● EXERCISE INPUTS
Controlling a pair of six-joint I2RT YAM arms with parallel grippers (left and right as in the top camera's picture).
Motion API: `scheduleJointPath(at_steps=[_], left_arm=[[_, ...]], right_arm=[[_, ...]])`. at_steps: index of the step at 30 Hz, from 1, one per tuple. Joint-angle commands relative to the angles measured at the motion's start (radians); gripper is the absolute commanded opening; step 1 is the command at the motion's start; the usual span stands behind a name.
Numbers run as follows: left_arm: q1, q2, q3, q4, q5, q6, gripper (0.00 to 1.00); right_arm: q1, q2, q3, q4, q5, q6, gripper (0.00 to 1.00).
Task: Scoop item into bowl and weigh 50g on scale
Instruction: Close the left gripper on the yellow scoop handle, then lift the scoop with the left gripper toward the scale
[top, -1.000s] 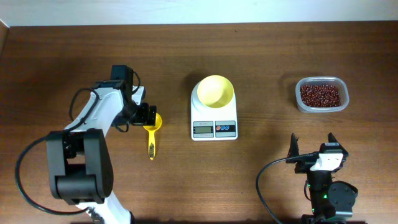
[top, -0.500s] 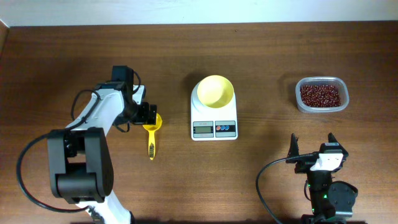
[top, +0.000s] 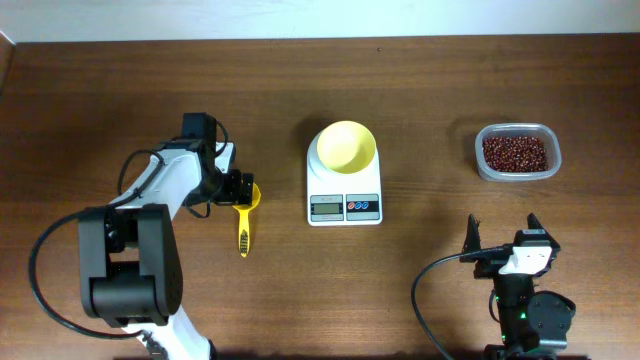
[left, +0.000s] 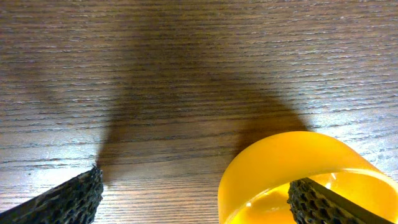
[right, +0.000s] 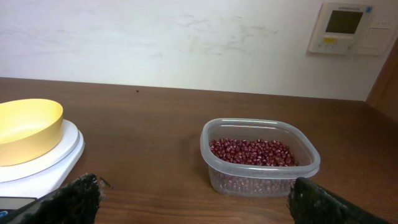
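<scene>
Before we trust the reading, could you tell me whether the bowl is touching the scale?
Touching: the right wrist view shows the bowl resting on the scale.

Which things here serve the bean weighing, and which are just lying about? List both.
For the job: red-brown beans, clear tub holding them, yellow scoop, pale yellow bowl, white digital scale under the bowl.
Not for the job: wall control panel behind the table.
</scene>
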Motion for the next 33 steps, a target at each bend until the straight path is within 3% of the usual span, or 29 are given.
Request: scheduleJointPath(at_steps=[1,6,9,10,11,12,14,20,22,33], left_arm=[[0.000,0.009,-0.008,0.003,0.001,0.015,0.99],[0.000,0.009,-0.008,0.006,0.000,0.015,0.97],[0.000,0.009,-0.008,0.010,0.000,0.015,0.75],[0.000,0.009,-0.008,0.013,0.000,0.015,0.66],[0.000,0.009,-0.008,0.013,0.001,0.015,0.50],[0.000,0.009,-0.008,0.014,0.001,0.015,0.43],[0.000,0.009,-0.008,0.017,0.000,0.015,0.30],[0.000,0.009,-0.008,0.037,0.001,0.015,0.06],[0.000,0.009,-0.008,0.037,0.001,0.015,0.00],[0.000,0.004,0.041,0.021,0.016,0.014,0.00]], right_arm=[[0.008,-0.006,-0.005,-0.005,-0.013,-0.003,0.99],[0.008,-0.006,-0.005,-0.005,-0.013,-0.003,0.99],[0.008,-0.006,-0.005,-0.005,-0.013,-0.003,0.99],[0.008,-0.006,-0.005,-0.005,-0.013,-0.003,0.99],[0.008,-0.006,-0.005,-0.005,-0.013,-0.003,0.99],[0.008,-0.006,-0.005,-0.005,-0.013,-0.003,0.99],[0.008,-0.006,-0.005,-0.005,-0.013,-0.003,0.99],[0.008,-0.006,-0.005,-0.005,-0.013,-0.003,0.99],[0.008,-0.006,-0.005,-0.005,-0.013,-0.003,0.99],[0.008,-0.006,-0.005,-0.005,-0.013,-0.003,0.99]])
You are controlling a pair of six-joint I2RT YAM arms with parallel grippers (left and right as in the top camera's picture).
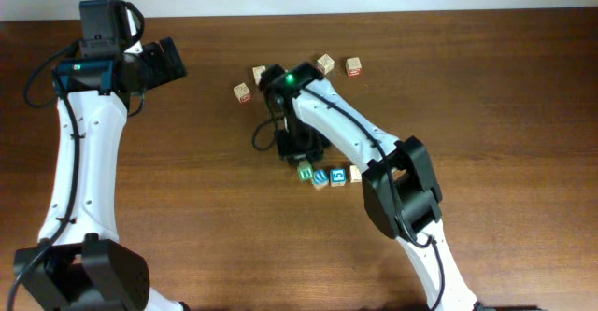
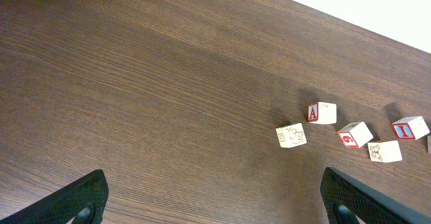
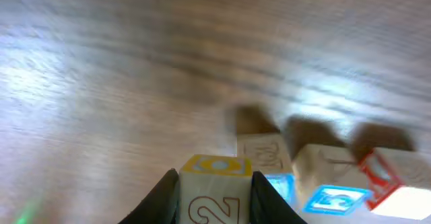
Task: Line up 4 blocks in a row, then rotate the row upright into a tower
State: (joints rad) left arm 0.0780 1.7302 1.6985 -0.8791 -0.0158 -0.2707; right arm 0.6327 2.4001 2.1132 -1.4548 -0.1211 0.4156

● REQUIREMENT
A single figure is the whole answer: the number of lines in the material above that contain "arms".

● FINISHED TASK
2